Editor's Letter

From the Editor: Making a Wild Difference

Celebrating the folks on the front lines of conservation

Photo: Margaret Houston Dominick

Wes Carter (left) and DiBenedetto on the water in Charleston Harbor.

​​If you read this page regularly, follow me on Instagram, or know me, it will come as no surprise that I’m an outdoorsman and a staunch defender of the wild South. I detest game hogs (those who need to fill every limit for proof of success). I hate single-use plastic water bottles with a fury that some folks hold for SEC rivals. If you spend as much time as I do on our coastal waterways, there’s no denying we’re choking the ocean with plastic. (Quick pitch: Buy a reusable water bottle—Yeti or Healthy Human or whatever—and use it. It’s easy, I promise.) Though I haven’t completely ditched the lawn (yet), you won’t find me fertilizing my grass, but rather adding rich compost to my garden box or pollinator pocket. And nothing delights me more than watching this ethos unspool in my children, Sam, who’s nine, and Rose, six. 

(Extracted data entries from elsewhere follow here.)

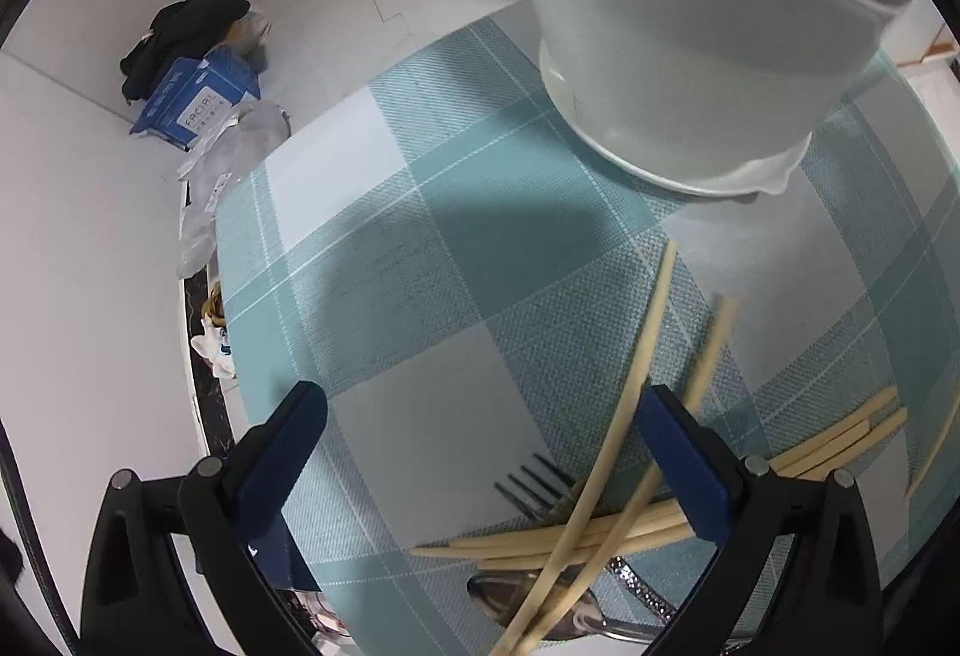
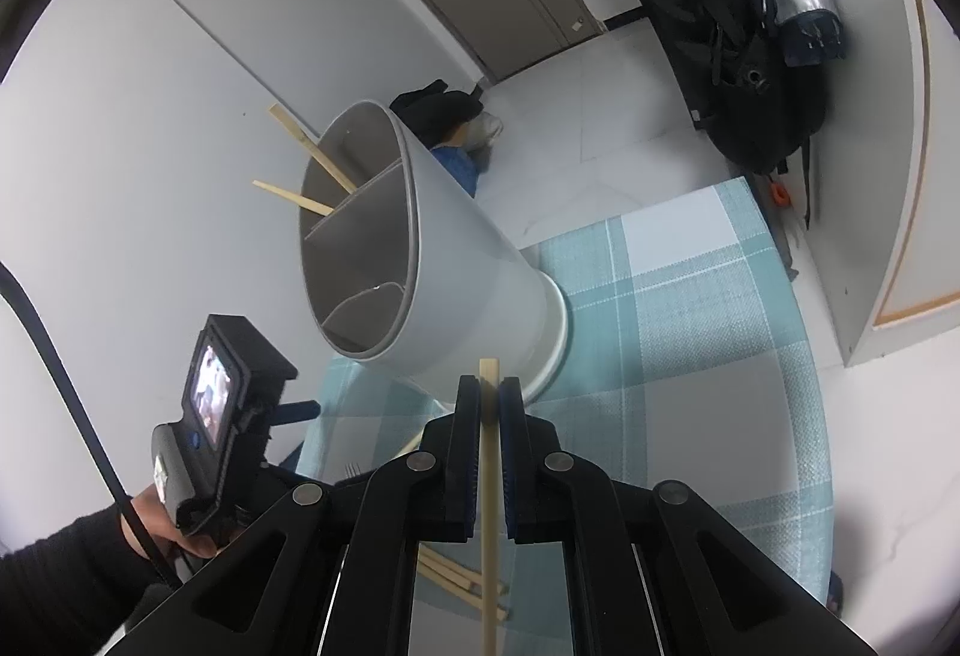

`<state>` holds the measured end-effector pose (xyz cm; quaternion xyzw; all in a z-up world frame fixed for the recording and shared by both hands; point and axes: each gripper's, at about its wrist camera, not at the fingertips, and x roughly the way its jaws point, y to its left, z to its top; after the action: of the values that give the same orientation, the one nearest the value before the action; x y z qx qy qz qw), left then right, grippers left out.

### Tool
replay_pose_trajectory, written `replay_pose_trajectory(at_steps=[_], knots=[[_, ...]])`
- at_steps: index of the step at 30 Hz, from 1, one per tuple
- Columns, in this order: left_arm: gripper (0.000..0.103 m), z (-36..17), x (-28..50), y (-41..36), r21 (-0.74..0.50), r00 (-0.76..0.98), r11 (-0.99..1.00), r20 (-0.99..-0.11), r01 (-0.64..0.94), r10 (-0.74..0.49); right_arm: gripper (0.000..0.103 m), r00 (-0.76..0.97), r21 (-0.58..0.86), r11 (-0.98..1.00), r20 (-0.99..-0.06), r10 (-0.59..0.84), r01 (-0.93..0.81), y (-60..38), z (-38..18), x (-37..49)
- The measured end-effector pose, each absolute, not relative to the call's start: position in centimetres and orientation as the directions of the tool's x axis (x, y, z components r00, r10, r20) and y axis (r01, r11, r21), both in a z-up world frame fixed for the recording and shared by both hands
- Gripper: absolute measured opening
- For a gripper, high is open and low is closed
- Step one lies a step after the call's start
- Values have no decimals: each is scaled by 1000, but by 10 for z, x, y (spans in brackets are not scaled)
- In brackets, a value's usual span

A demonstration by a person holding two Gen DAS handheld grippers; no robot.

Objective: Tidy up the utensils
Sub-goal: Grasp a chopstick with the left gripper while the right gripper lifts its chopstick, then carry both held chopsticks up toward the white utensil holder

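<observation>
A white divided utensil holder [image 2: 462, 266] [image 1: 690, 26] stands on the teal plaid placemat [image 1: 450, 236]. Two chopsticks [image 2: 315, 155] lean out of its far compartment. My right gripper [image 2: 489, 392] is shut on a single chopstick [image 2: 489, 506], whose tip pokes up just in front of the holder's base. My left gripper [image 1: 480, 395] points down with its jaws wide open over a loose pile of chopsticks [image 1: 600, 530]. The pile crosses a fork [image 1: 534, 485] and a spoon [image 1: 540, 602]. Its right finger [image 1: 678, 452] sits over the pile; nothing is between the pads.
A blue box [image 1: 192, 98], black cloth [image 1: 186, 26] and clear plastic bags [image 1: 240, 146] lie on the floor past the table's left edge. A black backpack [image 2: 750, 56] hangs by the wall at right. A sleeved hand [image 2: 150, 530] holds the left gripper's handle.
</observation>
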<state>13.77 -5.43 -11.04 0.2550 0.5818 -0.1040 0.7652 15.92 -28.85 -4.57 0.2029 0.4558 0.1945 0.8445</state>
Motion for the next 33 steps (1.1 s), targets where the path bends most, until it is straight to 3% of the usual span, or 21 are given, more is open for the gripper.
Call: replay_pose_trajectory(at_steps=[5, 9, 14, 20, 28, 33], knots=[[99, -106, 143, -61, 229, 316, 871, -944, 436, 91, 6, 511, 520, 841, -688, 515, -148, -287, -44, 158], [84, -104, 150, -66, 172, 322, 880, -946, 442, 23, 6, 515, 516, 843, -687, 513, -151, -287, -44, 158], [38, -100, 157, -66, 47, 293, 913, -953, 404, -81, 6, 517, 516, 844, -688, 509, -146, -288, -44, 158], [5, -98, 163, -73, -19, 266, 921, -955, 390, -132, 6, 518, 510, 847, -690, 506, -148, -286, -45, 158], [4, -99, 172, -64, -11, 275, 936, -955, 351, -114, 6, 520, 505, 851, -693, 500, -146, -287, -46, 158], [25, -100, 173, -66, 61, 305, 940, -951, 335, -47, 6, 522, 503, 852, -692, 499, -148, -287, -45, 157]])
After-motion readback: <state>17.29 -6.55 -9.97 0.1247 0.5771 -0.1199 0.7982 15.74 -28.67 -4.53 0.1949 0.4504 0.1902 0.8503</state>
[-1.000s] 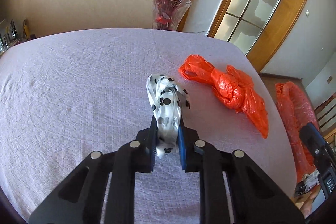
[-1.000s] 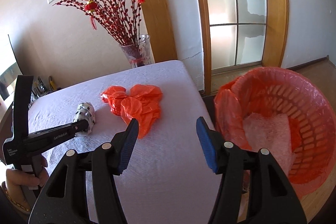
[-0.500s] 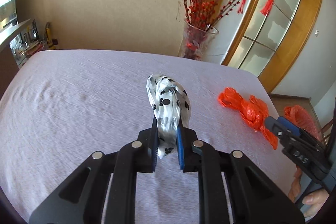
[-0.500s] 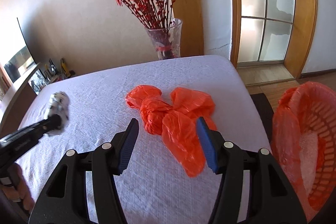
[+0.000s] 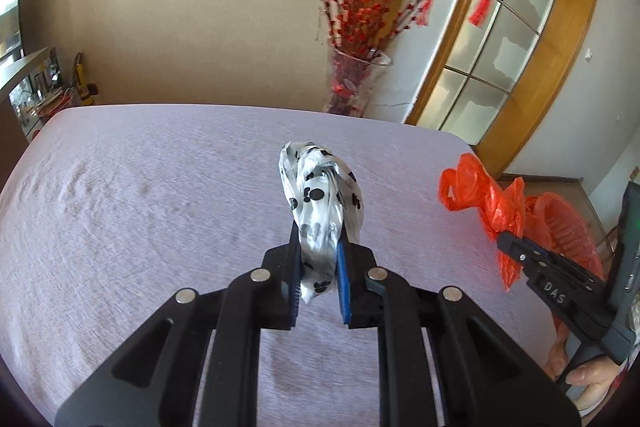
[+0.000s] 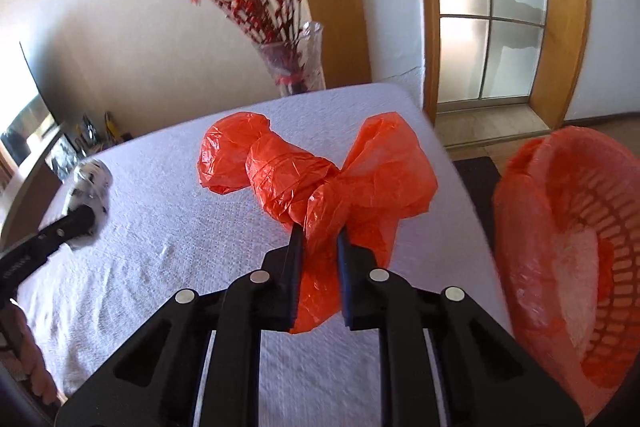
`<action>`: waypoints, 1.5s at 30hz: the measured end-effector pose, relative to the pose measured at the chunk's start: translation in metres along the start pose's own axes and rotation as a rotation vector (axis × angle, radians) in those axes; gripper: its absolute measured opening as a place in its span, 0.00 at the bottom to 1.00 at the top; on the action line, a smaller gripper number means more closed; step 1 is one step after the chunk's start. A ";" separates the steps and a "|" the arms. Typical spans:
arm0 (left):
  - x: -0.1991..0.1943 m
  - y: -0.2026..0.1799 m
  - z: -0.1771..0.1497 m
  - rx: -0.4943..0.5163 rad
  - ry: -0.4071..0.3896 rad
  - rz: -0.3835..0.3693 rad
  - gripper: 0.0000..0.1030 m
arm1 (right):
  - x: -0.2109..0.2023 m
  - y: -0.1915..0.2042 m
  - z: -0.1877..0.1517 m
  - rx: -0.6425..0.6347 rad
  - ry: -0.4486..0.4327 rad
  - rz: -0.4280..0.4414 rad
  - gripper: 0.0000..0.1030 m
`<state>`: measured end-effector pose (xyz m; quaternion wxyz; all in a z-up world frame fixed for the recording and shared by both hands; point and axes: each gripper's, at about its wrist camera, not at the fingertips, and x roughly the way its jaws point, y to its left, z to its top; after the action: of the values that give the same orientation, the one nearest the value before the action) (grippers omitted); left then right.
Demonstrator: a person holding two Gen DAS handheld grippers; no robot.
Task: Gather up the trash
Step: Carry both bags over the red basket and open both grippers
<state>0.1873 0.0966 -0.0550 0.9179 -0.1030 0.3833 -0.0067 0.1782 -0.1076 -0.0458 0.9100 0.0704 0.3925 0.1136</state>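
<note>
L gripper (image 5: 318,251) clamping spotted bag (image 5: 320,199), holding it above table (image 5: 140,187). R gripper (image 6: 319,247) pinching orange bag (image 6: 320,179) w/ far end on table, basket (image 6: 580,267) sitting just right.

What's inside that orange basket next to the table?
The orange basket is lined with an orange plastic liner, and something pale and crinkly lies at the bottom. Whatever sits beneath that is covered, so I can't tell.
</note>
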 end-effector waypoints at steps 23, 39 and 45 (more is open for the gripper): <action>-0.006 -0.146 -0.022 0.275 -0.025 -0.184 0.15 | -0.119 -0.083 -0.026 0.196 -0.261 -0.183 0.16; 0.000 -0.214 -0.031 0.338 0.009 -0.382 0.16 | -0.155 -0.143 -0.038 0.338 -0.350 -0.259 0.16; 0.010 -0.250 -0.036 0.385 0.038 -0.477 0.16 | -0.165 -0.167 -0.038 0.401 -0.378 -0.267 0.16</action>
<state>0.1860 -0.1556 -0.0378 0.8857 -0.0142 0.3571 -0.2962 0.0660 -0.3107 0.0068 0.9418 0.2161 0.2366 -0.1016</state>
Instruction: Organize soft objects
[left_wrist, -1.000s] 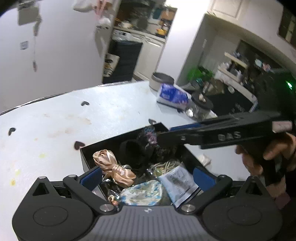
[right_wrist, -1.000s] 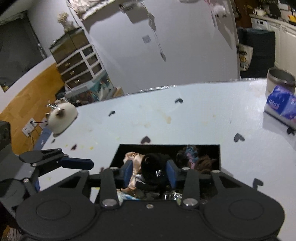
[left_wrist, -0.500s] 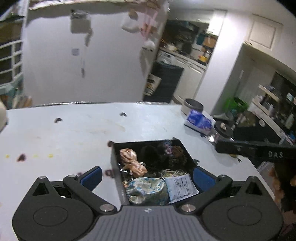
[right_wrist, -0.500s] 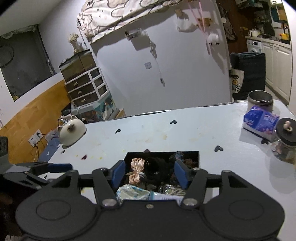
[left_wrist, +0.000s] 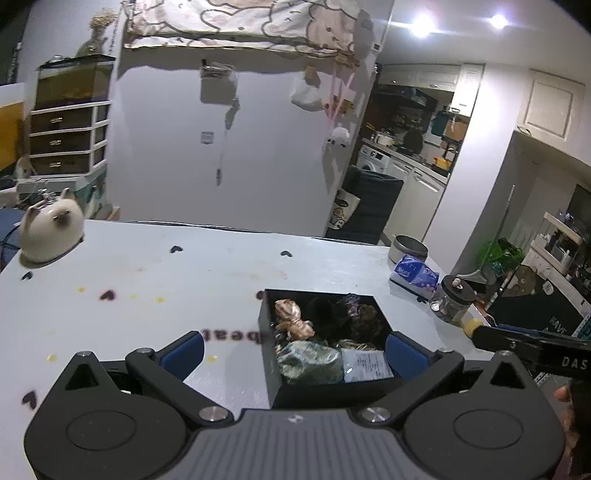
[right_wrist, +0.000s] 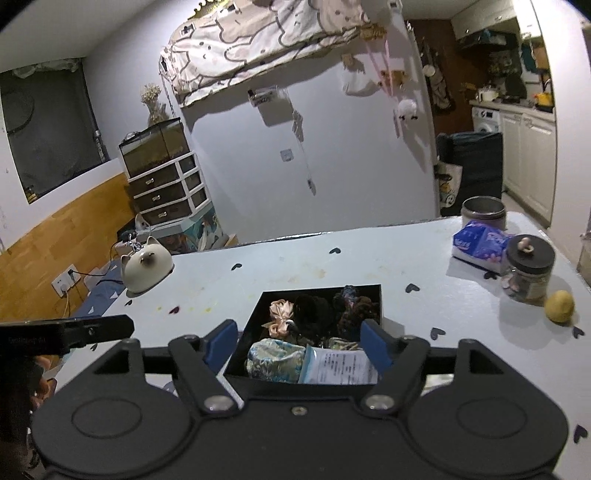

They ramble freely through the marsh. They know a fiddler crab is great bait for sheepshead and that a mudminnow will fool a sea trout. Occasionally a foot gets nicked by an oyster. They follow me into the wood duck swamp in the spooky inkiness of predawn. They raise money for the local sea turtle hospital. They pick up litter without being asked. They know that we eat what we catch or shoot, and never take more than we can eat. I believe that if I’m doing my job right, they should feel not only a connection to the natural world but also a responsibility to act as stewards. 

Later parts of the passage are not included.